ちょうど日曜日だったし、翌日の月曜日がアメリカの休日だったこともあって、いつもより人が多く、リフト乗り場はかなりの列ができていて、リフトに乗るまで10分ぐらいは待っただろうか。
それでもみんな並ぶことには慣れており、押し合いへし合い、ということはまったく無かった。
カフェテリアでのランチタイム午前中には時々日が照ったりしたが午頃には曇ってしまい、ゲレンデの“コブ”が見えにくくなったので、休憩することに話がきまり、山の上にあるカフェテリアに入って典型的なハンバーガーのランチ。
その後、また続けてスキーに行ったが、部分的に霧(雲?)がかかっていたため先が見えなくて苦労した。

一度、一番上の方の狭い道のようなところを降りていたら、ルディのスキーにスピードが出すぎて転び、もう少しですごい急な崖に落ちそうになって、ちょっとヒンヤリした。
眼下に雲を見るまた、間違って氷のような“コブコブ”のコースに入ってしまったりした。
そこではスキーを脱いで歩いて降りようかと何度か思ったが、なんとかスキーをはいたまま降りることができた。その後平坦なところに出て、いかにラクであるかが身にしみてわかった(笑)。

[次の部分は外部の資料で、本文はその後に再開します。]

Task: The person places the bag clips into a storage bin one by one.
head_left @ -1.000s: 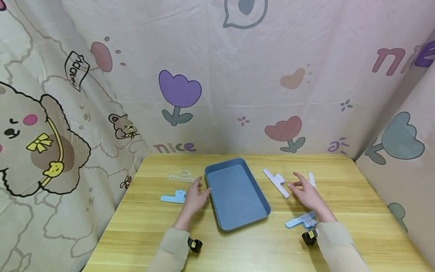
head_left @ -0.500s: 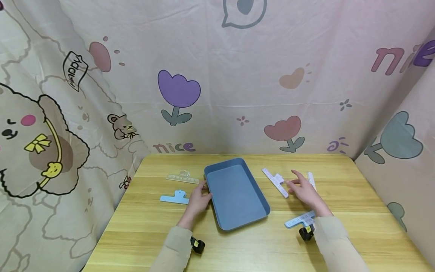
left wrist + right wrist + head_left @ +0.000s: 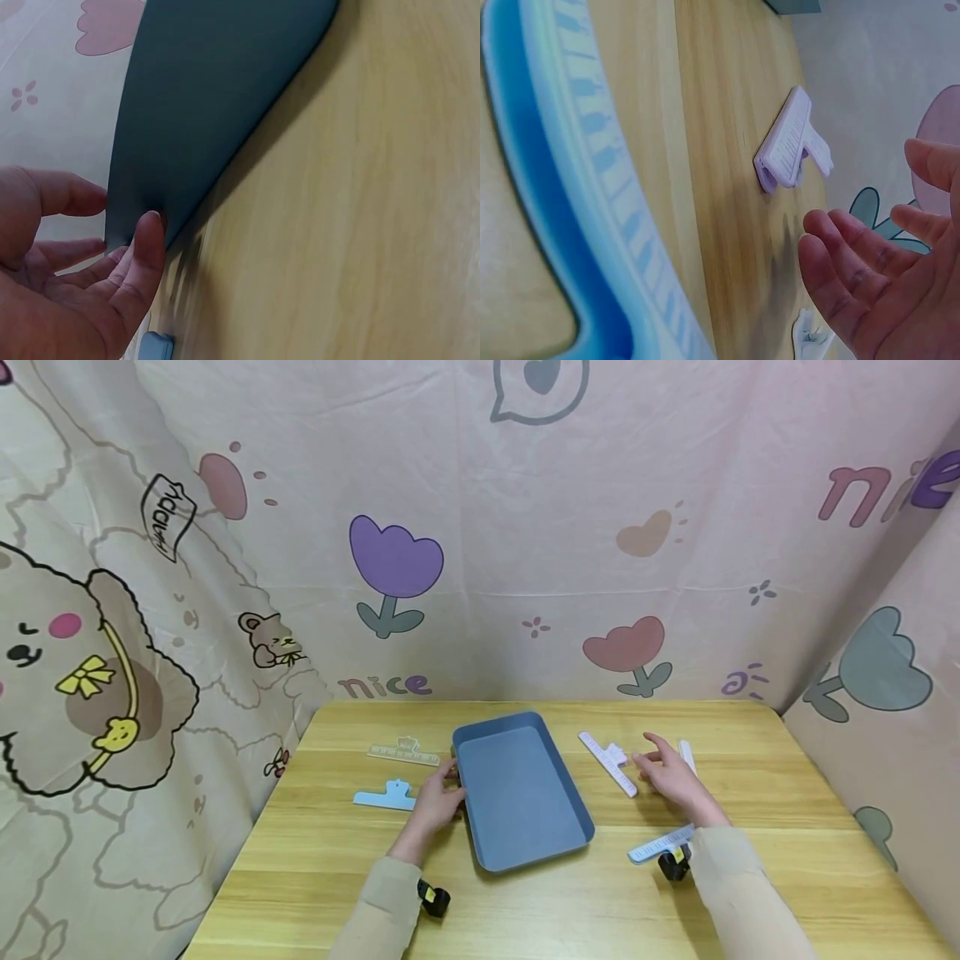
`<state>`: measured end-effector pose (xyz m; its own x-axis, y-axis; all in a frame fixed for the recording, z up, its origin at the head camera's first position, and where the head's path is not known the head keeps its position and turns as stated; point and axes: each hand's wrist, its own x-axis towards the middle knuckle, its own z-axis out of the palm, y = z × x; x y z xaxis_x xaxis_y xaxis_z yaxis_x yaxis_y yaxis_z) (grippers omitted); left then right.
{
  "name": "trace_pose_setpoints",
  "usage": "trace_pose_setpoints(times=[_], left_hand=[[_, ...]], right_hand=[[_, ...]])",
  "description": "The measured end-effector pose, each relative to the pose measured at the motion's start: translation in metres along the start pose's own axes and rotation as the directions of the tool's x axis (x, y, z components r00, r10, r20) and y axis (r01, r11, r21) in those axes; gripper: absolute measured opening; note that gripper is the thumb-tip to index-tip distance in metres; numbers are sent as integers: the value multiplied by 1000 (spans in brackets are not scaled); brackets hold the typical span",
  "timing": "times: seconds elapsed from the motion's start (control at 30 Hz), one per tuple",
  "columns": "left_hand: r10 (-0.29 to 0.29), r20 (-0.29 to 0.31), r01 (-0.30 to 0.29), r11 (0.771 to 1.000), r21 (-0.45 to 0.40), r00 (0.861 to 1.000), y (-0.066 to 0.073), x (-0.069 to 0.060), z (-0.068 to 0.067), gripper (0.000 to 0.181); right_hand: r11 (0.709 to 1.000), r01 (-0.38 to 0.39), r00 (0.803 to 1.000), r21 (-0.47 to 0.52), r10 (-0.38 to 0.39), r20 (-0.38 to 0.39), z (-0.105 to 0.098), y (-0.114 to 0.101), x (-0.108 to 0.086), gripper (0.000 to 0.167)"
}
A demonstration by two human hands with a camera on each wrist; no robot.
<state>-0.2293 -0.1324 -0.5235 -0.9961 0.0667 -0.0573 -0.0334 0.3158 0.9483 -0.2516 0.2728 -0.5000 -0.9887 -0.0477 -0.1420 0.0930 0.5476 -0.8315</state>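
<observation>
A grey-blue rectangular tray (image 3: 528,802) lies at a slant mid-table. My left hand (image 3: 435,799) holds its left wall near the far corner; in the left wrist view, fingertips lie on the outer wall (image 3: 217,82) and at the rim. My right hand (image 3: 672,781) is off the table with loosely bent fingers and nothing in them. It hovers between a lilac ruler-edged clip (image 3: 607,764) and a white clip (image 3: 687,757), partly hidden by the hand. Below the right wrist lies a blue clip (image 3: 660,845), large in the right wrist view.
Left of the tray lie a clear ruler-edged clip (image 3: 403,753) and a light blue clip (image 3: 384,799), its right end behind my left hand. A printed curtain (image 3: 517,527) hangs along the back and sides of the wooden table (image 3: 540,910).
My left hand has moved right and closed on the tray's wall. The tray has turned slightly, its near end swinging left. My right hand has shifted only a little.
</observation>
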Motion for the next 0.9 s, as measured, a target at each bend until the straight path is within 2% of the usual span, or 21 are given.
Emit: trace_pose_setpoints(times=[0.17,0.23,0.27,0.43,0.53,0.77,0.9], left_hand=[[5,19,-5,1000,-10,1000,0,-1,-2,60],[7,34,-6,1000,-17,999,0,-1,-3,59],[13,45,-12,1000,-25,999,5,-4,-4,58],[34,78,-29,997,-71,996,4,-5,-5,53],[34,83,-27,996,-86,996,-2,-3,-4,53],[40,89,-33,996,-79,995,-1,-3,-5,54],[42,81,-36,997,-67,996,-1,-3,-5,55]], right_hand=[[999,-15,1000,31,14,23,0,0,7,61],[997,-36,999,71,33,35,0,-1,10,58],[994,-46,998,95,42,41,0,-1,11,57],[983,-67,997,174,59,52,1,0,21,52],[981,-67,996,180,57,63,3,1,26,49],[971,-93,992,222,72,101,7,0,30,46],[973,-94,992,212,73,106,8,0,30,45]])
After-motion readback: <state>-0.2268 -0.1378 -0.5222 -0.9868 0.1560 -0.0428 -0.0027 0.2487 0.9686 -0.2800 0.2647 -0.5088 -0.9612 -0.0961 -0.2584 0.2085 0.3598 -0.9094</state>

このスキーエリアはかなり広く、ゴンドラ乗り場の人ごみも、数多いゲレンデに消えてしまう。他のスキーヤーがまったく見えなくなることも何度かあったし、1日中滑っても同じゲレンデを滑るのはせいぜい2〜3度で、いろいろ違ったゲレンデを滑ってみることができる。
しかも、この日我々が滑った山はBlackCombだが、同じリフト券で隣にあるWhistlerに行ってそこのゲレンデを楽しむこともできるのだから、それこそ1日中変化に富んだスキーができるわけだ。
スキーの後の夕食午後3時半にはリフトは停止になる。
頂上から下までスキーで降りるのだが、休みながら降りるとそれだけで2〜30分はかかるだろうか。
ルディは疲れたので途中からゴンドラに乗って降りた。

1日中のハードスキーの後のビールの味はまた格別だった。